CATANAZRO – Aumentano vorticosamente i prezzi dei carburanti e il Comando Provinciale della Guardia di Finanza di Catanzaro ha rafforzato, su tutto il territorio provinciale, le attività di controllo sull’intera filiera. L’iniziativa arriva in un momento particolarmente delicato per il settore energetico. Le recenti tensioni registrate sui mercati internazionali, legate all’acuirsi della crisi geopolitica nell’area mediorientale, potrebbero infatti avere riflessi diretti sull’andamento dei prezzi dei prodotti energetici anche in Italia.
Filiera dei carburanti, prezzi in aumento e controlli rafforzati
Le Fiamme Gialle hanno deciso di intensificare l’azione di vigilanza economico-finanziaria per monitorare con maggiore attenzione l’intero sistema di approvvigionamento e distribuzione dei carburanti.
Calabria tra le regioni con i prezzi più alti
Nel quadro nazionale, la Calabria presenta un dato che desta particolare attenzione. Secondo i dati del Ministero delle Imprese e del Made in Italy, infatti, la regione risulta tra quelle che registrano i prezzi medi più alti dei carburanti al distributore sia per la benzina sia per il gasolio.
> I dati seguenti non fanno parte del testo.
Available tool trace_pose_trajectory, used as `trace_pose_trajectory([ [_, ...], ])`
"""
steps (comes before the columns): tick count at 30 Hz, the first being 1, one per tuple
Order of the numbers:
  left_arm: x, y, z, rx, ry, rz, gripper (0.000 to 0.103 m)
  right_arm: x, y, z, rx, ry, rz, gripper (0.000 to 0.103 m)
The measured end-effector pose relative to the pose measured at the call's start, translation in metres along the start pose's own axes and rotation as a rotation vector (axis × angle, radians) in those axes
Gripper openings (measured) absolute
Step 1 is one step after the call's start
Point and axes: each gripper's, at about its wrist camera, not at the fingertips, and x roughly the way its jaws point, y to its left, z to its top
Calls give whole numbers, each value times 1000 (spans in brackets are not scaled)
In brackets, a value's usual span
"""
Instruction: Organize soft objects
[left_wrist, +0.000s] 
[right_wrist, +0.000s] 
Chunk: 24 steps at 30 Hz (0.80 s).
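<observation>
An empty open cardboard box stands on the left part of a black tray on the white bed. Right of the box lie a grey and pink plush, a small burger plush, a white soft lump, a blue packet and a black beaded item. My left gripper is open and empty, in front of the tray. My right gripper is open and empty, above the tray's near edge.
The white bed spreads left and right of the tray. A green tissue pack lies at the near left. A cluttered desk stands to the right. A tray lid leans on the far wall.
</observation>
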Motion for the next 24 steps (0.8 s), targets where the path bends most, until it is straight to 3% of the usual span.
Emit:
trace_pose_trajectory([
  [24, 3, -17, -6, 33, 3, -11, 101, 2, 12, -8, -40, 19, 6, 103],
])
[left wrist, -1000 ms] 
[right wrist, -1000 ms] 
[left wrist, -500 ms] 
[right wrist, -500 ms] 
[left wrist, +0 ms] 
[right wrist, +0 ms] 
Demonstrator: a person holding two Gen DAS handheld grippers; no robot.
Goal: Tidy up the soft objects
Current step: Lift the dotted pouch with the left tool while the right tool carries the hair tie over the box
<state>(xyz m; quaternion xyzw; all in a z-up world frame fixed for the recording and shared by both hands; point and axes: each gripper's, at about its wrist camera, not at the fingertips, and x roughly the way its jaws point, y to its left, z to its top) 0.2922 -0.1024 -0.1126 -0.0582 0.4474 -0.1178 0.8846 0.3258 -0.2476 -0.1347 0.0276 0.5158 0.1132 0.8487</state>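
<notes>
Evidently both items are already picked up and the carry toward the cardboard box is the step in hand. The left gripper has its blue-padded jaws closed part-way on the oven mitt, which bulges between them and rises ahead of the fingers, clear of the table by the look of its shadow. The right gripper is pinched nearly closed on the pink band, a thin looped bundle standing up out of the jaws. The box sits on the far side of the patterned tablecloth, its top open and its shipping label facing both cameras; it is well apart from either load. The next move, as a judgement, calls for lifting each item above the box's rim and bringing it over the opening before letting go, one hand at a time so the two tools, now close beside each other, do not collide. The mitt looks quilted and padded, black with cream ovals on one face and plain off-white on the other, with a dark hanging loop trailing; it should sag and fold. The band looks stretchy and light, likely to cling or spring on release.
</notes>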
Proprio alla luce di questo scenario, i reparti operativi della Guardia di Finanza hanno avviato un articolato dispositivo di controllo volto a presidiare in modo capillare i principali snodi della filiera commerciale dei prodotti energetici.
Le attività riguardano tutte le fasi del circuito: dall’approvvigionamento al trasporto, dallo stoccaggio fino alla vendita al dettaglio, con un monitoraggio costante delle dinamiche di mercato.

Verifiche su prezzi, trasparenza e tracciabilità
L’operazione rientra nelle funzioni di polizia economico-finanziaria affidate alla Guardia di Finanza ed è finalizzata a prevenire e contrastare ogni possibile fenomeno distorsivo che possa influenzare la corretta formazione dei prezzi. Nel dettaglio, i controlli delle Fiamme Gialle sono orientati:
– alla verifica del rispetto delle disposizioni sulla trasparenza e sulla pubblicità dei prezzi al consumo, con particolare attenzione alla corretta esposizione dei prezzi presso gli impianti di distribuzione;
– all’analisi delle dinamiche dei prezzi lungo tutta la catena di commercializzazione dei prodotti energetici, per individuare eventuali anomalie o fenomeni speculativi;
– al monitoraggio delle movimentazioni e della tracciabilità dei carburanti attraverso specifiche attività ispettive nei confronti degli operatori del settore.

Nel mirino anche frodi e traffici illeciti
Le oscillazioni significative dei prezzi, spiegano dalla Guardia di Finanza, possono favorire il ricorso a canali illeciti di approvvigionamento. Per questo motivo il controllo economico del territorio è stato ulteriormente intensificato anche nella provincia di Catanzaro. Particolare attenzione è rivolta all’individuazione di possibili condotte illecite, tra cui:
– l’immissione in consumo di prodotti energetici sottratti al regime impositivo;
– la falsa classificazione merceologica dei carburanti finalizzata ad eludere il corretto trattamento fiscale;
– irregolarità nella circolazione e nella tracciabilità dei prodotti energetici e ulteriori frodi nel comparto delle accise.
Il dispositivo di controllo proseguirà anche nei prossimi giorni.